• AIM OF THE EXERCISE:
From the listing that follows, reproduce only the lines from the one holding "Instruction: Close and" through the one holding "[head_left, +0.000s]", both included, with no pictures.

• EXERCISE DATA:
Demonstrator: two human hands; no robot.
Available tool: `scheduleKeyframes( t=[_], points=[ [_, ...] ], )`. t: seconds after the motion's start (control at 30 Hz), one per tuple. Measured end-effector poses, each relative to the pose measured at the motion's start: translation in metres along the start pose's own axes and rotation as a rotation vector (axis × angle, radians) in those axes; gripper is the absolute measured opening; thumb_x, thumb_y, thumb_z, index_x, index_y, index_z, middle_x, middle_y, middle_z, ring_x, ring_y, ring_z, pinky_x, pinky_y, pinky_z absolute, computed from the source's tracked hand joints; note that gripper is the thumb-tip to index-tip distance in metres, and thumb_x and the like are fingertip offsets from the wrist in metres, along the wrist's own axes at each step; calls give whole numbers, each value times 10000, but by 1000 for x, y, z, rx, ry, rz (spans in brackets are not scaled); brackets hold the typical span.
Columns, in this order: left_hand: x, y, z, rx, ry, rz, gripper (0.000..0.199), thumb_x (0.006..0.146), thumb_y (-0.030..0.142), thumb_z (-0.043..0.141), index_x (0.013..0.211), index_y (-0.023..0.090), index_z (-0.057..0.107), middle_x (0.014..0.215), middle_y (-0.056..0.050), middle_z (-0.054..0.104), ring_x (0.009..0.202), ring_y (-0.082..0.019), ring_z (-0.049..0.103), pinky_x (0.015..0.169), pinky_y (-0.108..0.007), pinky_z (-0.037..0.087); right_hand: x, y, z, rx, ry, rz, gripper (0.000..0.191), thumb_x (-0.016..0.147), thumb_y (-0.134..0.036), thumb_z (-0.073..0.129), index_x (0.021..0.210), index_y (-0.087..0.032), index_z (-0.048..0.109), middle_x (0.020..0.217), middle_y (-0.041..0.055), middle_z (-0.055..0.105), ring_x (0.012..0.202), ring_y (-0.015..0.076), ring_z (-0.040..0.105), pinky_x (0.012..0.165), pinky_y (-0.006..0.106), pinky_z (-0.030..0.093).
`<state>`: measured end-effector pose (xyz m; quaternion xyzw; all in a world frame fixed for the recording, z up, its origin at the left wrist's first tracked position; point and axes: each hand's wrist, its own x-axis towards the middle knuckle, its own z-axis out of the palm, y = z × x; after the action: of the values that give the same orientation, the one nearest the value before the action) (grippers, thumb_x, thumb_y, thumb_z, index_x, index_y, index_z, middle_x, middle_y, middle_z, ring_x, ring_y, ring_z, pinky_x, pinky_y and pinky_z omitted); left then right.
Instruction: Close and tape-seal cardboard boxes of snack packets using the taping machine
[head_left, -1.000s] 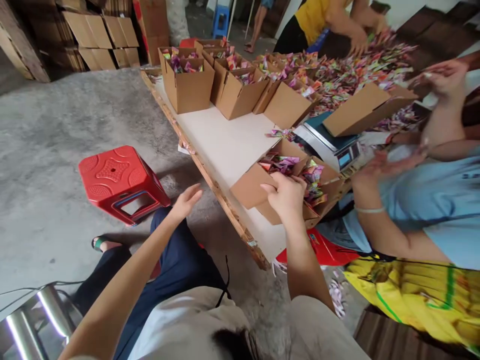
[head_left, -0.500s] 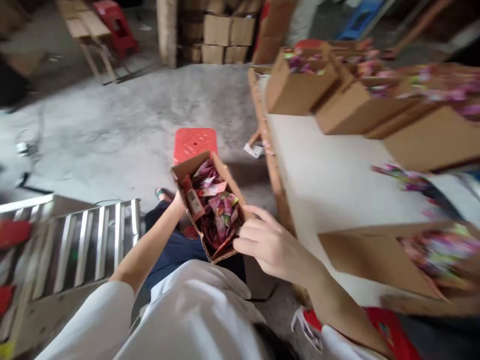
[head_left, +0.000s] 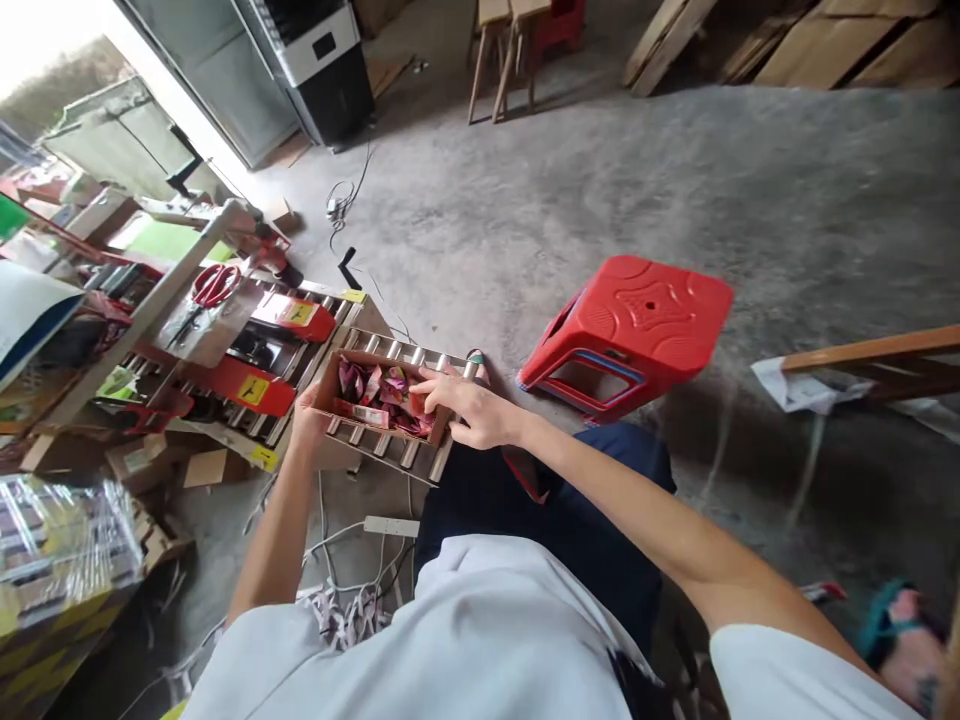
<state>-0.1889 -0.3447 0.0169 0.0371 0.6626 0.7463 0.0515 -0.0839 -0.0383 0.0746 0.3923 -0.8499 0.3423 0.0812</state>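
A small open cardboard box [head_left: 436, 432] is over the metal roller conveyor [head_left: 409, 455], in front of me to the left. Pink and purple foil packets [head_left: 386, 388] fill it, with a pale printed card among them. My left hand [head_left: 309, 415] grips the box's left end, its fingers partly hidden behind the wall. At the other end, my right hand [head_left: 471, 408] holds the right wall, fingers reaching over onto the packets and thumb outside. Whether the box rests fully on the rollers I cannot tell.
A red plastic stool [head_left: 649, 310] stands to my right. Left of the box is a machine with red guards [head_left: 259, 388] and red-handled scissors [head_left: 216, 285] on top. Cables and a power strip [head_left: 391, 526] lie below the conveyor. Wrapped stock [head_left: 67, 560] sits at lower left.
My view has swung left, from the table of boxes to the conveyor. The box has come with my hands over the rollers, and my right hand has closed on its end.
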Motion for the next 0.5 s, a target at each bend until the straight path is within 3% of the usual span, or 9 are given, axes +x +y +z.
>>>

• WRITTEN RESPONSE:
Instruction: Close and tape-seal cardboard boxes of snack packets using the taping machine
[head_left, -1.000s] 
[head_left, -0.500s] 
[head_left, +0.000s] 

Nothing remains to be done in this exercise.